FreeBSD Mail Archives

Date:      Fri, 13 May 2011 12:57:31 -0400
From:      Jung-uk Kim <jkim@FreeBSD.org>
To:        Andriy Gapon <avg@freebsd.org>
Cc:        svn-src-head@freebsd.org, svn-src-all@freebsd.org, src-committers@freebsd.org
Subject:   Re: svn commit: r221703 - in head/sys: amd64/include i386/include x86/isa x86/x86
Message-ID:  <201105131257.34009.jkim@FreeBSD.org>
In-Reply-To: <4DCD2875.9040808@FreeBSD.org>
References:  <201105091734.p49HY0P3006180@svn.freebsd.org> <201105121239.31340.jkim@FreeBSD.org> <4DCD2875.9040808@FreeBSD.org>

On Friday 13 May 2011 08:47 am, Andriy Gapon wrote:
> on 12/05/2011 19:39 Jung-uk Kim said the following:
> > On Thursday 12 May 2011 07:23 am, Andriy Gapon wrote:
> >> on 09/05/2011 20:34 Jung-uk Kim said the following:
> >>> Author: jkim
> >>> Date: Mon May  9 17:34:00 2011
> >>> New Revision: 221703
> >>> URL: http://svn.freebsd.org/changeset/base/221703
> >>
> >> [snip]
> >>
> >> I would to note [again] that I don't like code style of this
> >> change.
> >>
> >>> Modified: head/sys/x86/x86/tsc.c
> >>> ===============================================================
> >>>== ============= --- head/sys/x86/x86/tsc.c	Mon May  9 17:30:25
> >>> 2011	(r221702) +++ head/sys/x86/x86/tsc.c	Mon May  9 17:34:00
> >>> 2011	(r221703) @@ -326,7 +326,73 @@ init_TSC(void)
> >>>  	    tsc_levels_changed, NULL, EVENTHANDLER_PRI_ANY);
> >>>  }
> >>>
> >>> -void
> >>> +#ifdef SMP
> >>> +
> >>> +#define	TSC_READ(x)			\
> >>> +static void				\
> >>> +tsc_read_##x(void *arg)			\
> >>> +{					\
> >>> +	uint32_t *tsc = arg;		\
> >>> +	u_int cpu = PCPU_GET(cpuid);	\
> >>> +					\
> >>> +	tsc[cpu * 3 + x] = rdtsc32();	\
> >>> +}
> >>> +TSC_READ(0)
> >>> +TSC_READ(1)
> >>> +TSC_READ(2)
> >>> +#undef TSC_READ
> >>> +
> >>> +#define	N	1000
> >>
> >> I don't like macro overuse in the above.
> >> Especially "N".
> >
> > I think duplicating trivial and almost identical functions is
> > more harmful to many eyes.
> >
> > 'N' here is temporary and arbitrary.  I think 1,000 is actually
> > overkill but I wanted to "stress-test" smp_rendezvous(). :-P
>
> I guess I need to try to write this in "my way" and see if I would
> be able to come up with anything more appealing :-)

:-)

> > Now that you found a bug in the function, I can remove N but I
> > want to keep it for a while.  Actually, it was already proven
> > useful, i.e., I gave a user the following patch:
> >
> > -#define	N	1000
> > +#define	N	100
>
> Well, I think this could be a static const variable or a tunable,
> but not a macro.

It will go away as soon as your patch for smp_rendezvous() is 
committed.

> > and it worked around his problem for now (until you commit the
> > smp_rendezvous() fix).
>
> I need more testers/reviewers for this.
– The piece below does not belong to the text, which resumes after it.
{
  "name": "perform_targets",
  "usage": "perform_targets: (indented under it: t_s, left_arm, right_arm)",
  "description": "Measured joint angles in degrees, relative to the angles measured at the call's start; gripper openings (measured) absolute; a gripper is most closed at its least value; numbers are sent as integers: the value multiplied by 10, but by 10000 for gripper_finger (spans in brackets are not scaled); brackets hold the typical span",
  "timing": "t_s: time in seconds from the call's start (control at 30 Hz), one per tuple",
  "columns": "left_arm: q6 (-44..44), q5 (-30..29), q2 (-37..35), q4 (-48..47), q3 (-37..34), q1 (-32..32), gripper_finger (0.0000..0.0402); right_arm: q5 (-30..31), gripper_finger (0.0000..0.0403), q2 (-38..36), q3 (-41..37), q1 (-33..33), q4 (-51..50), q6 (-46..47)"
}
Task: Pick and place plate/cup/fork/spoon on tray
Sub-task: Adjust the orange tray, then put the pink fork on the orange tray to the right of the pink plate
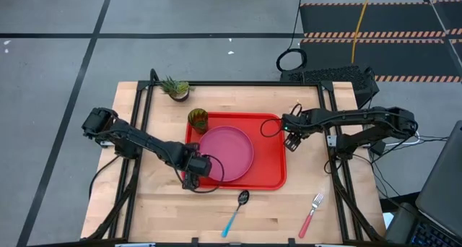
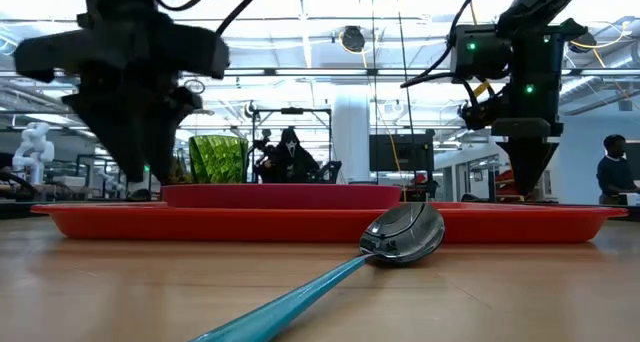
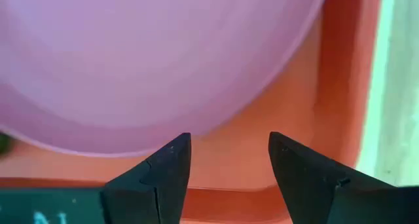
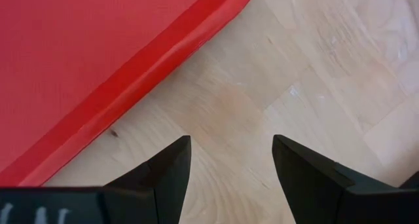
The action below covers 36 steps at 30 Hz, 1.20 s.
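Observation:
The pink plate (image 1: 226, 154) lies flat in the red tray (image 1: 271, 160); it also shows in the left wrist view (image 3: 150, 60). The green cup (image 1: 198, 119) stands upright in the tray's far left corner. My left gripper (image 1: 193, 176) is open and empty over the tray's near left corner, just beside the plate's rim; its fingers show in the left wrist view (image 3: 229, 158). My right gripper (image 1: 291, 141) is open and empty above bare wood just off the tray's right rim (image 4: 131, 80). The blue-handled spoon (image 1: 235, 212) and the red-handled fork (image 1: 311, 214) lie on the table near its front edge.
A small spiky potted plant (image 1: 175, 89) stands at the table's far edge, left of centre. Black frame rails run along the table's left and right sides. Bare wood lies between the tray and the front edge, around the spoon (image 2: 400, 237) and fork.

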Motion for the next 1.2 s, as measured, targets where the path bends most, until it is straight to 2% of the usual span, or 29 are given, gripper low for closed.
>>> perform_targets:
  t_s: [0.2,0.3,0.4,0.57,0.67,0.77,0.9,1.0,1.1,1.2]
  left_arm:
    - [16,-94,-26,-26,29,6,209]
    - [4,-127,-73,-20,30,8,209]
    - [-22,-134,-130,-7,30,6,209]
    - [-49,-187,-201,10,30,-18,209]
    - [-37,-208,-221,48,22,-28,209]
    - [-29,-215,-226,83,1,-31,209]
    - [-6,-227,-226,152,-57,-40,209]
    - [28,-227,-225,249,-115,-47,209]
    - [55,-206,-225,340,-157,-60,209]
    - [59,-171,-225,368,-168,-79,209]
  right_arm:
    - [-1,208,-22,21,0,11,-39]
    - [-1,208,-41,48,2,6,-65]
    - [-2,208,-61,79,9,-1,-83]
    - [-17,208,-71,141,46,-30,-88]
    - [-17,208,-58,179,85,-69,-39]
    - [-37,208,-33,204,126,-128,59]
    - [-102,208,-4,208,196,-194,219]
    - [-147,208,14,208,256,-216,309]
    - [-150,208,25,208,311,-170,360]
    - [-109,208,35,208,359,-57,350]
At least one user reported to me that your patch works fine. :-)

> >>> +static void
> >>> +comp_smp_tsc(void *arg)
> >>> +{
> >>> +	uint32_t *tsc;
> >>> +	int32_t d1, d2;
> >>> +	u_int cpu = PCPU_GET(cpuid);
> >>> +	u_int i, j, size;
> >>> +
> >>> +	size = (mp_maxid + 1) * 3;
> >>> +	for (i = 0, tsc = arg; i < N; i++, tsc += size)
> >>> +		CPU_FOREACH(j) {
> >>> +			if (j == cpu)
> >>> +				continue;
> >>> +			d1 = tsc[cpu * 3 + 1] - tsc[j * 3];
> >>> +			d2 = tsc[cpu * 3 + 2] - tsc[j * 3 + 1];
> >>> +			if (d1 <= 0 || d2 <= 0) {
> >>> +				smp_tsc = 0;
> >>> +				return;
> >>> +			}
> >>> +		}
> >>> +}
> >>> +
> >>> +static int
> >>> +test_smp_tsc(void)
> >>> +{
> >>> +	uint32_t *data, *tsc;
> >>> +	u_int i, size;
> >>> +
> >>> +	if (!smp_tsc && !tsc_is_invariant)
> >>> +		return (-100);
> >>> +	size = (mp_maxid + 1) * 3;
> >>> +	data = malloc(sizeof(*data) * size * N, M_TEMP, M_WAITOK);
> >>> +	for (i = 0, tsc = data; i < N; i++, tsc += size)
> >>> +		smp_rendezvous(tsc_read_0, tsc_read_1, tsc_read_2, tsc);
> >>
> >> I don't like that what is logically a two dimensional array 3 x
> >> (mp_maxid + 1) is represented as a one-dimensional array with
> >> all ensuing multiplications by three and other array index
> >> manipulations.
> >
> > (As I said earlier) I agree with you in general but using
> > two-dimensional array or array of pointers just added more
> > complexity to the code and it didn't make the code any clearer
> > than I originally thought.  Again, it is just a matter of taste,
> > anyway. ;-)
>
> I guess this is the same as above, until I'll try to actually do
> something I won't be sure whether this could be done any better
> (for my taste) :-)

Please feel free (and let me know).

> >>> +	smp_tsc = 1;	/* XXX */
> >>> +	smp_rendezvous(smp_no_rendevous_barrier, comp_smp_tsc,
> >>> +	    smp_no_rendevous_barrier, data);
> >>> +	free(data, M_TEMP);
> >>> +	if (bootverbose)
> >>> +		printf("SMP: %sed TSC synchronization test\n",
> >>> +		    smp_tsc ? "pass" : "fail");
> >>> +	return (smp_tsc ? 800 : -100);
> >>
> >> I still think something higher should be returned here for the
> >> smp_tsc == true case.  It doesn't make sense to go through the
> >> shenanigans to underrate TSC in the end.
> >
> > http://docs.freebsd.org/cgi/mid.cgi?201105091352.49971.jkim
> >
> > I thought you wanted a separate commit, didn't you?
>
> I wanted HPET and ACPI quality to be changed in a separate commit,
> but I wanted TSC quality (for good TSC) to be bumped in this
> commit.

Oh, I see.  However, if we are going to adjust timecounter qualities, 
I think we should do all at the same time to reduce user confusions.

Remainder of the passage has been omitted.